§ **What to produce**
All of the data below is to be written out again exactly.

§ **Dataset content**
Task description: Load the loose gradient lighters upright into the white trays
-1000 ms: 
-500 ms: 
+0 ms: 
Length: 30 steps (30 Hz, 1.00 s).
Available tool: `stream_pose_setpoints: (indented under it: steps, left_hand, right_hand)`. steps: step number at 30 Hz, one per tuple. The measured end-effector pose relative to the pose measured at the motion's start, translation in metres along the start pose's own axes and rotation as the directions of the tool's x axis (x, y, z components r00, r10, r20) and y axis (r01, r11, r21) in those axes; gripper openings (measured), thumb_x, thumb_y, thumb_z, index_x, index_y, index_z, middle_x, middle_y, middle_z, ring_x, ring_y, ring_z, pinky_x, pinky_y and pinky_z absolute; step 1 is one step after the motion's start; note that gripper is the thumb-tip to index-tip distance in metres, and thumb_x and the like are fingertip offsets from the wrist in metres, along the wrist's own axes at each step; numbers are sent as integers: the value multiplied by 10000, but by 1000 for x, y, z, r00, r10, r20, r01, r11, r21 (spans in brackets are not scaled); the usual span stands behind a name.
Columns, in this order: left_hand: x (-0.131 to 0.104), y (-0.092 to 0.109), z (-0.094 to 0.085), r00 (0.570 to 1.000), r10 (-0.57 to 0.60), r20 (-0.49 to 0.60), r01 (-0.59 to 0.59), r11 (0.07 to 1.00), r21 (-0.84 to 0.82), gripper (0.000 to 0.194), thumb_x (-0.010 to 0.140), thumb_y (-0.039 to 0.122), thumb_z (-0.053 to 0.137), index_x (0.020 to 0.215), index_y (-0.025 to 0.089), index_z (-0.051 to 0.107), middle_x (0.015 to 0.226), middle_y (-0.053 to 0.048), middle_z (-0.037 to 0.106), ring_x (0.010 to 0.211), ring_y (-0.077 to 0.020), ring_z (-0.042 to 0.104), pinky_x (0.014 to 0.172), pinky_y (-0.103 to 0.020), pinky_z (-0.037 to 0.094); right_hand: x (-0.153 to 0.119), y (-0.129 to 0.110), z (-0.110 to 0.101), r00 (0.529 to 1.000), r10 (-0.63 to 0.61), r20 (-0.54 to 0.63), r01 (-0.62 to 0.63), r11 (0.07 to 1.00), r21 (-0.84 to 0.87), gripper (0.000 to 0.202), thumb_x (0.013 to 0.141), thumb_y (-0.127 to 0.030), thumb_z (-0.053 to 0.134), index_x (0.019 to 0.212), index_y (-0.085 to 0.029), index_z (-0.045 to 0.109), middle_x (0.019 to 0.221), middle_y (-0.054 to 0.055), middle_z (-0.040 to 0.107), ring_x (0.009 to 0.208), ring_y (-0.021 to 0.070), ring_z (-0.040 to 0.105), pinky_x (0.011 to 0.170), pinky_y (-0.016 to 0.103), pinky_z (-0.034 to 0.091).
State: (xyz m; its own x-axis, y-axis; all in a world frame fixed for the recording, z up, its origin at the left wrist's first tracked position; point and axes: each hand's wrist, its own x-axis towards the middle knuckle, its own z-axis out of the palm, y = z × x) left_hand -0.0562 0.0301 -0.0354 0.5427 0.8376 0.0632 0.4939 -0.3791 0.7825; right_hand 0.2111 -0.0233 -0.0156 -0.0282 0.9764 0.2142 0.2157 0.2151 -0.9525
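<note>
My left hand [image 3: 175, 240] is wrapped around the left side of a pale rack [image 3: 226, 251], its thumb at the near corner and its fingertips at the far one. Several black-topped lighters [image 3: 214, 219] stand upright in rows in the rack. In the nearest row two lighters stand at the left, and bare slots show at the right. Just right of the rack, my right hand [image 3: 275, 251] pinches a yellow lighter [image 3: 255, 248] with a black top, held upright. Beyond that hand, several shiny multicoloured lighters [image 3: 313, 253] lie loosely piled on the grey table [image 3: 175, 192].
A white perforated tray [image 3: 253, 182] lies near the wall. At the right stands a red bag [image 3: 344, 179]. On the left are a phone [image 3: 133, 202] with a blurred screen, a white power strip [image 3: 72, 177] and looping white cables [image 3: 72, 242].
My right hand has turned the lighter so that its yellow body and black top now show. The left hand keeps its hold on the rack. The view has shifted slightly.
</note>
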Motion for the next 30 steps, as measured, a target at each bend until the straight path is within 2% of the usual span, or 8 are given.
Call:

§ **Task result**
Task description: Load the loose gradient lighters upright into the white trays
-1000 ms: 
-500 ms: 
+0 ms: 
Length: 30 steps (30 Hz, 1.00 s).
Available tool: `stream_pose_setpoints: (indented under it: steps, left_hand, right_hand)`. steps: step number at 30 Hz, one per tuple. The measured end-effector pose relative to the pose measured at the motion's start, translation in metres along the start pose's own axes and rotation as the directions of the tool's x axis (x, y, z components r00, r10, r20) and y axis (r01, r11, r21) in those axes; gripper openings (measured), thumb_x, thumb_y, thumb_z, index_x, index_y, index_z, middle_x, middle_y, middle_z, ring_x, ring_y, ring_z, pinky_x, pinky_y and pinky_z absolute; step 1 is one step after the motion's start; note that gripper is the thumb-tip to index-tip distance in metres, and thumb_x and the like are fingertip offsets from the wrist in metres, along the wrist's own axes at each step; numbers are sent as integers: the value multiplied by 10000, but by 1000 for x, y, z, r00, r10, r20, r01, r11, r21 (spans in brackets are not scaled); the usual span stands behind a name.
Columns, in this order: left_hand: x (-0.131 to 0.104), y (-0.092 to 0.109), z (-0.094 to 0.085), r00 (0.570 to 1.000), r10 (-0.57 to 0.60), r20 (-0.49 to 0.60), r01 (-0.59 to 0.59), r11 (0.07 to 1.00), r21 (-0.84 to 0.82), gripper (0.000 to 0.194), thumb_x (-0.010 to 0.140), thumb_y (-0.039 to 0.122), thumb_z (-0.053 to 0.137), index_x (0.020 to 0.215), index_y (-0.025 to 0.089), index_z (-0.051 to 0.107), middle_x (0.015 to 0.226), middle_y (-0.053 to 0.048), middle_z (-0.037 to 0.106), ring_x (0.010 to 0.211), ring_y (-0.077 to 0.020), ring_z (-0.042 to 0.104), pinky_x (0.014 to 0.172), pinky_y (-0.103 to 0.020), pinky_z (-0.037 to 0.094); right_hand: x (-0.153 to 0.119), y (-0.129 to 0.110), z (-0.110 to 0.101), r00 (0.529 to 1.000), r10 (-0.63 to 0.61), r20 (-0.54 to 0.63), r01 (-0.62 to 0.63), r11 (0.07 to 1.00), r21 (-0.84 to 0.87), gripper (0.000 to 0.202), thumb_x (0.013 to 0.141), thumb_y (-0.127 to 0.030), thumb_z (-0.053 to 0.134), index_x (0.019 to 0.212), index_y (-0.085 to 0.029), index_z (-0.045 to 0.109), middle_x (0.019 to 0.221), middle_y (-0.054 to 0.055), middle_z (-0.040 to 0.107), ring_x (0.009 to 0.208), ring_y (-0.021 to 0.070), ring_z (-0.040 to 0.105), pinky_x (0.011 to 0.170), pinky_y (-0.016 to 0.103), pinky_z (-0.034 to 0.091).
State: (xyz m; its own x-axis, y-axis; all in a world frame fixed for the recording, z up, its origin at the left wrist's first tracked position; point and axes: each hand's wrist, its own x-axis towards the middle knuckle, its own z-axis out of the palm, y = z × x) left_hand -0.0562 0.0301 -0.0354 0.5427 0.8376 0.0632 0.4939 -0.3791 0.7825; right_hand 0.2111 -0.0233 -0.0156 -0.0282 0.9764 0.2142 0.2157 0.2151 -0.9525
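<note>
My left hand [image 3: 175, 240] is wrapped around the left side of a pale rack [image 3: 226, 251], its thumb at the near corner and its fingertips at the far one. Several black-topped lighters [image 3: 214, 219] stand upright in rows in the rack. In the nearest row two lighters stand at the left, and bare slots show at the right. Just right of the rack, my right hand [image 3: 275, 251] pinches a yellow lighter [image 3: 255, 248] with a black top, held upright. Beyond that hand, several shiny multicoloured lighters [image 3: 313, 253] lie loosely piled on the grey table [image 3: 175, 192].
A white perforated tray [image 3: 253, 182] lies near the wall. At the right stands a red bag [image 3: 344, 179]. On the left are a phone [image 3: 133, 202] with a blurred screen, a white power strip [image 3: 72, 177] and looping white cables [image 3: 72, 242].
My right hand has turned the lighter so that its yellow body and black top now show. The left hand keeps its hold on the rack. The view has shifted slightly.
</note>
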Motion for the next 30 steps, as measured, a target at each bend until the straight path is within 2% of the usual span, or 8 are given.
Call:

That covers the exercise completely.